## WORK REQUEST
Exactly the lines from the start of the data below through the line that contains "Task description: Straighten" are to be copied, with pictures left out.

## Items listed in a dataset
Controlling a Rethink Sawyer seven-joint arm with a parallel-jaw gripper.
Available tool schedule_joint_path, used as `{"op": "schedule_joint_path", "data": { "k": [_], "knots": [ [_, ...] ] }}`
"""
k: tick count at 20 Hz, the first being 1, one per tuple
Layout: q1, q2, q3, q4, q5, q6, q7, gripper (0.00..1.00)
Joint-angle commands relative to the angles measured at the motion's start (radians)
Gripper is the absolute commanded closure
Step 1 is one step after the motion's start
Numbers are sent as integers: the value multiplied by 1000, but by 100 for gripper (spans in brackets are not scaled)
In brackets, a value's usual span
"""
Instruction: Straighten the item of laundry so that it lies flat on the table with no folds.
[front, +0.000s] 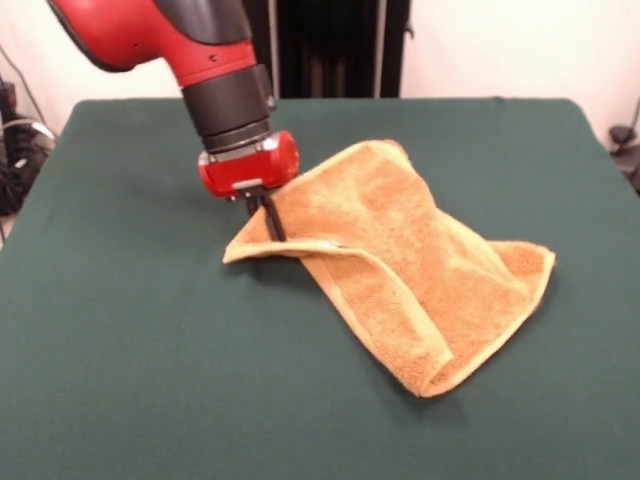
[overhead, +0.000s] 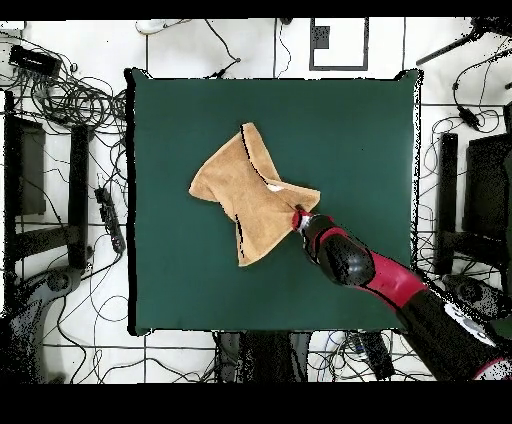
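an orange-tan terry towel lies crumpled near the middle of a green desk, one side folded over. the red arm's gripper seems closed on the towel's raised corner, though the fingertips are hard to make out. the cloth looks light, soft and floppy; corners and hems offer the best hold.

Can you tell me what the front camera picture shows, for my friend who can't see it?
A red and black robot arm reaches down from the top, and its gripper pinches one corner of an orange-tan towel, lifting it a little. The towel is rumpled, with a big fold running across it, on a dark green table.
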Motion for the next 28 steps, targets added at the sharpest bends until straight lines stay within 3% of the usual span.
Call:
{"op": "schedule_joint_path", "data": {
  "k": [1, 7, 25, 28],
  "knots": [
    [-77, 50, -25, -103, -73, 258, -112, 100],
    [-113, 53, 0, -202, -153, 384, -227, 100],
    [-207, 77, 118, -305, -352, 530, -330, 100],
    [-183, 56, 90, -333, -380, 545, -286, 100]
  ]
}}
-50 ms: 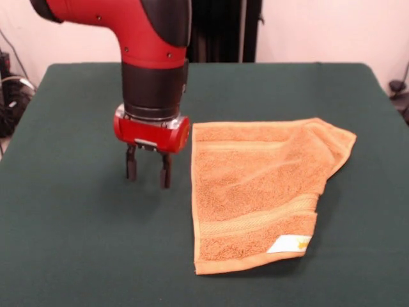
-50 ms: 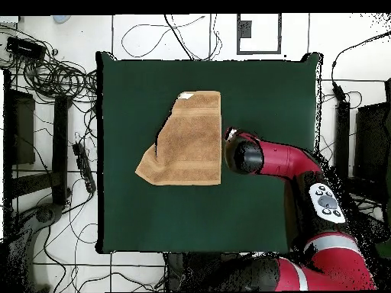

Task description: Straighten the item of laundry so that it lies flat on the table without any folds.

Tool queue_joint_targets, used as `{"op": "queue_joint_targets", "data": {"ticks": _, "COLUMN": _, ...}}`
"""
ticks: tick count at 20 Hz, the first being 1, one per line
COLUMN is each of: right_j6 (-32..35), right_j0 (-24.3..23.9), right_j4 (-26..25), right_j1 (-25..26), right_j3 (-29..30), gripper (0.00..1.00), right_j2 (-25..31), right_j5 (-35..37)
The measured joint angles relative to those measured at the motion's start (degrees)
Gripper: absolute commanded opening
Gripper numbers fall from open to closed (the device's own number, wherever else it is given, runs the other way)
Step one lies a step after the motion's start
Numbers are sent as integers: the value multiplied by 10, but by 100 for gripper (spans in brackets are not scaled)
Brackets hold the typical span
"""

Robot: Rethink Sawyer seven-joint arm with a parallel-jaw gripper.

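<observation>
The towel (image 1: 259, 192) lies near the middle of the table (image 1: 70, 230), orange-tan against the dark green cloth, mostly spread out but not fully flat: in the front view its right side is folded inward, so that edge runs at a slant from the upper right corner down toward the lower border band. A small white care tag (image 1: 289, 244) sits at the towel's lower right corner. The gripper (image 1: 148, 171) hangs just beside the towel's straight left edge, not touching it, its two dark fingers (image 1: 131, 167) spread apart with nothing between them, tips close above the table
</observation>
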Motion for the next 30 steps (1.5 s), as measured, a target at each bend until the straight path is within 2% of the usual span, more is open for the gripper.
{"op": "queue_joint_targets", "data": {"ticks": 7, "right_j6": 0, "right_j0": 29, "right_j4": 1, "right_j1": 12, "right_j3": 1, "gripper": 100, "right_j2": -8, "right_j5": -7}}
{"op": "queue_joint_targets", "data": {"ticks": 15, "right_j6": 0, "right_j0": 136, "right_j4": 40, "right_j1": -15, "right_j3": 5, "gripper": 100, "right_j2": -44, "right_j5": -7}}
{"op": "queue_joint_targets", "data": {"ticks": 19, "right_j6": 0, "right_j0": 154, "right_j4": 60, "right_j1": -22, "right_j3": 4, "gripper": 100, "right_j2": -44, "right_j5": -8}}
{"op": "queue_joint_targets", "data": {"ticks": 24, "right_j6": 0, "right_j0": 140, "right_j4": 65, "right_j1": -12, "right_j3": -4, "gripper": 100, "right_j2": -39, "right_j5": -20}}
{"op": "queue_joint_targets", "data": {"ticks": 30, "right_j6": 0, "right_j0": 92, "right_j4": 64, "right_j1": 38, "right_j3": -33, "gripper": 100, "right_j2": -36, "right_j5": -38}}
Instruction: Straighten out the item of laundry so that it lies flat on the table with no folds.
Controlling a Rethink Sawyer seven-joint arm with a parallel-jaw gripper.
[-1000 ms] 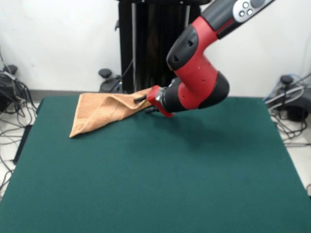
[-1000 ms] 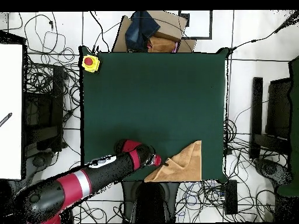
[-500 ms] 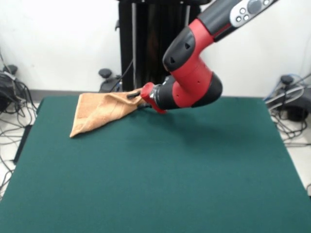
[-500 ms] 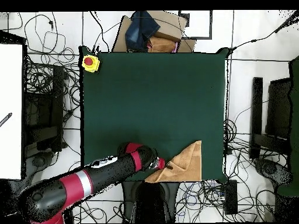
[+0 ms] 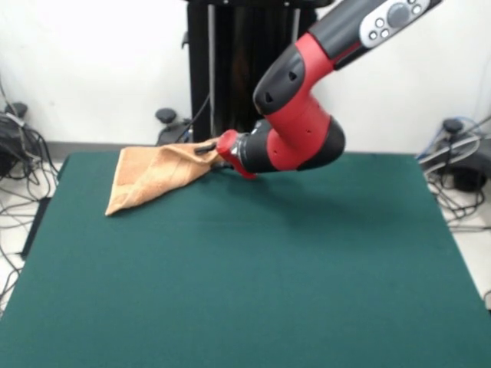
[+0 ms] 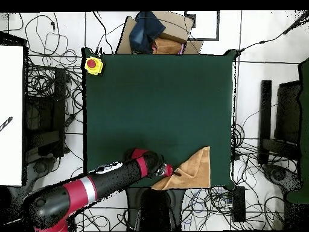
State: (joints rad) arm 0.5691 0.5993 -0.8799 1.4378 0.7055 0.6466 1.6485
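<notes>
The peach-orange towel (image 5: 149, 176) lies folded into a rough triangle at the far left corner of the green table (image 5: 253, 268) in the front view. In the overhead view it (image 6: 193, 172) sits at the table's (image 6: 157, 96) bottom right corner. My gripper (image 5: 205, 149) is shut on the towel's corner nearest the table's middle and holds that corner a little above the cover. It also shows in the overhead view (image 6: 175, 172). The red and black arm reaches in low over the table's far edge.
A yellow box with a red button (image 6: 93, 64) sits at the top left table corner in the overhead view. Cardboard and dark cloth (image 6: 154, 33) lie beyond the top edge. Cables lie on the floor all round. The black pedestal (image 5: 238, 69) stands behind the towel.
My gripper has moved with the towel corner toward the towel's own corner of the table, left in the front view. The towel has slid a little the same way.
</notes>
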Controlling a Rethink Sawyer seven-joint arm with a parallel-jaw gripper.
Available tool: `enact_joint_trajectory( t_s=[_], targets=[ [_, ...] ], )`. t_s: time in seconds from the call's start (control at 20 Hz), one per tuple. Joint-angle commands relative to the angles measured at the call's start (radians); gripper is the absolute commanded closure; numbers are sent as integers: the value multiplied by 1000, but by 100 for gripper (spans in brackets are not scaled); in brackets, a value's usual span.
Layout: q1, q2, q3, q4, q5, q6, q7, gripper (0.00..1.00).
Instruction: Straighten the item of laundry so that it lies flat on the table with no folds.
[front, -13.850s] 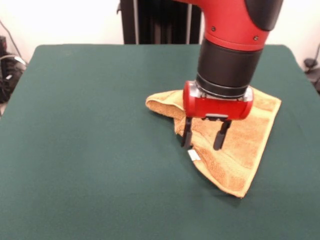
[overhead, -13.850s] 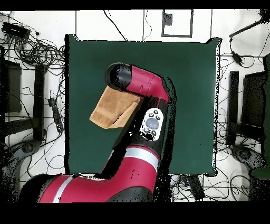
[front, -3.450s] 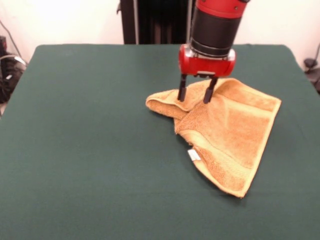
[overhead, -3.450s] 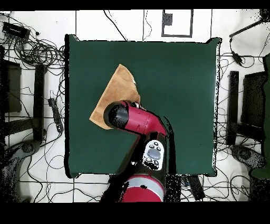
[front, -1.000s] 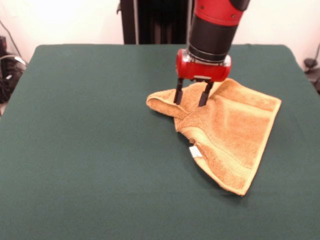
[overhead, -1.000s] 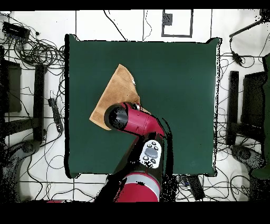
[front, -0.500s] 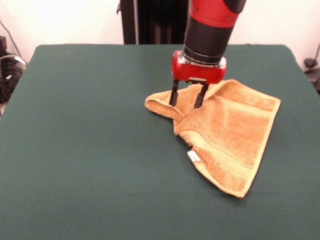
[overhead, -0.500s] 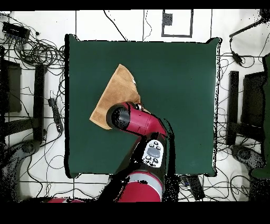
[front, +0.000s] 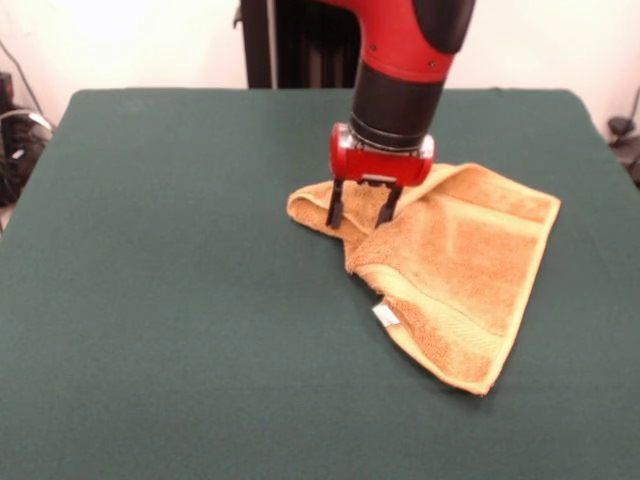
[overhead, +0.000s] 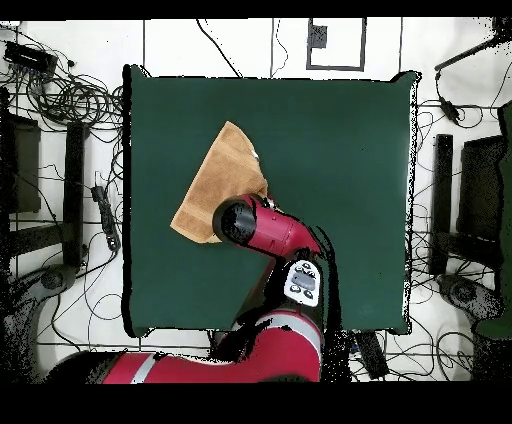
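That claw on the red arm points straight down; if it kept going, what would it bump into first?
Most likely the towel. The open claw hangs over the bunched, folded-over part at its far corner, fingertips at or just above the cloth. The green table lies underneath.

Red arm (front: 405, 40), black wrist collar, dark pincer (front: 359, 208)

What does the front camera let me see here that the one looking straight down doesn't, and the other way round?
Only the front view shows the gripper, its two dark fingers spread open over the bunched left corner of the towel, plus the fold ridge and the small white tag. Only the overhead view shows the whole table outline, the arm's full length hiding the gripper, and cables on the floor around. Both show the orange-yellow towel lying folded into a rough triangle on green cloth, with the arm over one end.
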Motion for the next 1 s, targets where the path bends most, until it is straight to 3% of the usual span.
enact_joint_trajectory(
  t_s=[0.05, 0.65, 1.0],
  targets=[
    [8, 105, 97, -30, 30, -11, 229, 0],
    [34, 119, 57, -56, 34, -26, 245, 0],
    [61, 51, 42, -3, 42, 3, 272, 0]
  ],
)
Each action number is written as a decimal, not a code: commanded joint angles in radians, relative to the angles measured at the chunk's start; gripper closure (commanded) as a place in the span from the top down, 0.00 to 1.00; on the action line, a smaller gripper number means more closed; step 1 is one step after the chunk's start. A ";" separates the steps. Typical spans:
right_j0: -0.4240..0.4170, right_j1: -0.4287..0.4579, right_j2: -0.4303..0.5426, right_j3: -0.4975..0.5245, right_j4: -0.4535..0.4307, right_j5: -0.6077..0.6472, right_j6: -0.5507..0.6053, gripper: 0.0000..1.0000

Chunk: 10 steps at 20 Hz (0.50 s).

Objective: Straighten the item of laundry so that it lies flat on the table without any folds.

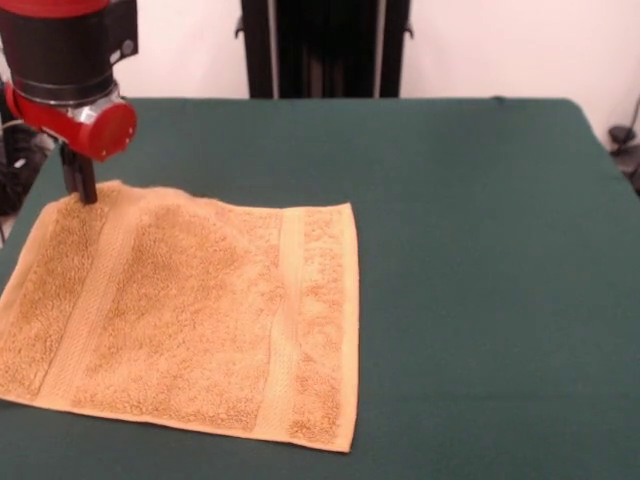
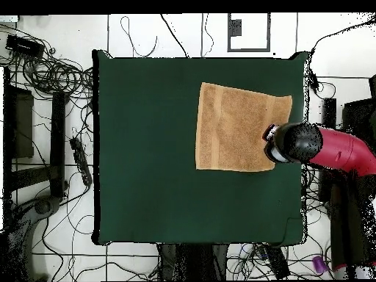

## ANSWER FOR THIS EXERCISE
Controlling a Rethink Sawyer seven-joint arm with a parallel-jaw gripper.
Available tool schedule_joint_path, used as `{"op": "schedule_joint_path", "data": { "k": [_], "knots": [ [_, ...] ] }}`
"""
k: tick count at 20 Hz, the first being 1, one per tuple
Layout: q1, q2, q3, q4, q5, q6, q7, gripper (0.00..1.00)
Joint-angle commands relative to the angles measured at the motion's start (radians)
Gripper is the absolute commanded closure
Step 1 is one step after the motion's start
Numbers are sent as integers: the value multiplied by 1000, but by 100 for gripper (spans in brackets are not scaled)
In brackets, a value's usual span
"""
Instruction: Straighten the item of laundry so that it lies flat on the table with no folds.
[front, +0.000s] 
[overhead, +0.000s] 
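an orange-tan terry towel lies crumpled near the middle of a green desk, one side folded over. the red arm's gripper seems closed on the towel's raised corner, though the fingertips are hard to make out. the cloth looks light, soft and floppy; corners and hems offer the best hold.

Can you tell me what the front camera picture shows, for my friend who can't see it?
A red and black robot arm reaches down from the top, and its gripper pinches one corner of an orange-tan towel, lifting it a little. The towel is rumpled, with a big fold running across it, on a dark green table.
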Motion for the next 28 steps, targets added at the sharpest bends until straight lines stay within 3% of the usual span.
Call:
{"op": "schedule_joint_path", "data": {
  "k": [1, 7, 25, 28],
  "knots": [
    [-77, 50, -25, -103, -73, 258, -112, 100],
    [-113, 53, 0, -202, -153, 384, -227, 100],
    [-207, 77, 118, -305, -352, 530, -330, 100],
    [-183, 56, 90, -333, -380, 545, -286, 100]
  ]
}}
-50 ms: 
-50 ms: 

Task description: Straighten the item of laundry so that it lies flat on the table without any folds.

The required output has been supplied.